According to a post in The Star Press, the National Anthem music was adapted from a British drinking song. So that means that drunk Brits sloshed their way through what is now The Star Spangled Banner; nowadays, if an Indiana bill passes, and a student were to sing it in a way "deemed inappropriate,", then they could be in deep legal doo-doo and have to fork out twenty-five bucks in fines.
Yes indeed, Republican State Sen. Vaneta Becker came up with a new funsy little bill that would require specific "performance standards" for singing and playing the song "at any event sponsored by public schools and state universities," plus private schools that get state or local scholarship money, including vouchers.
Good thing she's not a believer in big, intrusive government.
Performers would have to sign a contract agreeing to follow the guidelines. Musicians -- whether amateur or professional -- would be fined $25 if it were deemed they failed to meet the appropriate standards. ... What is and what is not "acceptable," according to Becker's bill, would be determined by the State Department of Education, with input from the Commission for Higher Education.
But hey, she only wants to punish kids who purposely change the song, not those unlucky vocalists who can't carry a tune any better than Jon Huntsman can carry a primary.

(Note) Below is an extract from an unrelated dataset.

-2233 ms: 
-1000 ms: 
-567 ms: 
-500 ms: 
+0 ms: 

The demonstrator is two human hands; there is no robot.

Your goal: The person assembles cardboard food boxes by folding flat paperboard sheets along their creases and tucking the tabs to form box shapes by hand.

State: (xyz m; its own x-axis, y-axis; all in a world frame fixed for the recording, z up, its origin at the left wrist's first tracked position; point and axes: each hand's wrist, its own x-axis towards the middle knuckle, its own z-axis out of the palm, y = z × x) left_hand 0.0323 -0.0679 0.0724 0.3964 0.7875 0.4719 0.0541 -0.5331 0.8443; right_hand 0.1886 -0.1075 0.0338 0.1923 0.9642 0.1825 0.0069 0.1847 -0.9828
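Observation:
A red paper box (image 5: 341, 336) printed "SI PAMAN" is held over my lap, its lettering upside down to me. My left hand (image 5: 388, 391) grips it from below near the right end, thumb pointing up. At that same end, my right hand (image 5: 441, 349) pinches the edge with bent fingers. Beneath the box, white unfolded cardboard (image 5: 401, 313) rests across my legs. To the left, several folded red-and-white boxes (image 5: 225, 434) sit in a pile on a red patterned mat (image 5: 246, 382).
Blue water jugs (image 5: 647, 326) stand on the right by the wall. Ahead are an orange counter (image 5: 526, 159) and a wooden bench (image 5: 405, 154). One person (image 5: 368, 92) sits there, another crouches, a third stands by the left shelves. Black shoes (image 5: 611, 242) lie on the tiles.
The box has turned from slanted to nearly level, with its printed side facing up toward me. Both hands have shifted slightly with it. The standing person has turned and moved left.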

So tin-eared singers are safe. No telling what might have happened if a flat note were to pop out of some poor kid's mouth. Or Roseanne Barr's... or Hillary Clinton's:
I'm sure it will be a snap to follow the new rules. Nothing too complicated involved, how hard could this be?
The bill calls for schools to maintain audio recordings of all performances for two years and develop a procedure for dealing with complaints if a musician is alleged to have strayed from the approved lyrical or melodic guidelines.
"I don't think it would be very difficult for schools," Becker said. "You could record it on a lot of cellphones or like a small recording device (or) a CD."
"Record it on a lot of cell phones or like a small recording device...?" What could possibly be easier than that? Why, I can already picture the 3804034 audio files in the oh, so orderly school archives, because we all know how efficient school systems are.
Other states have their own rules about this, too. Follow the link for all the misdemeanory fun.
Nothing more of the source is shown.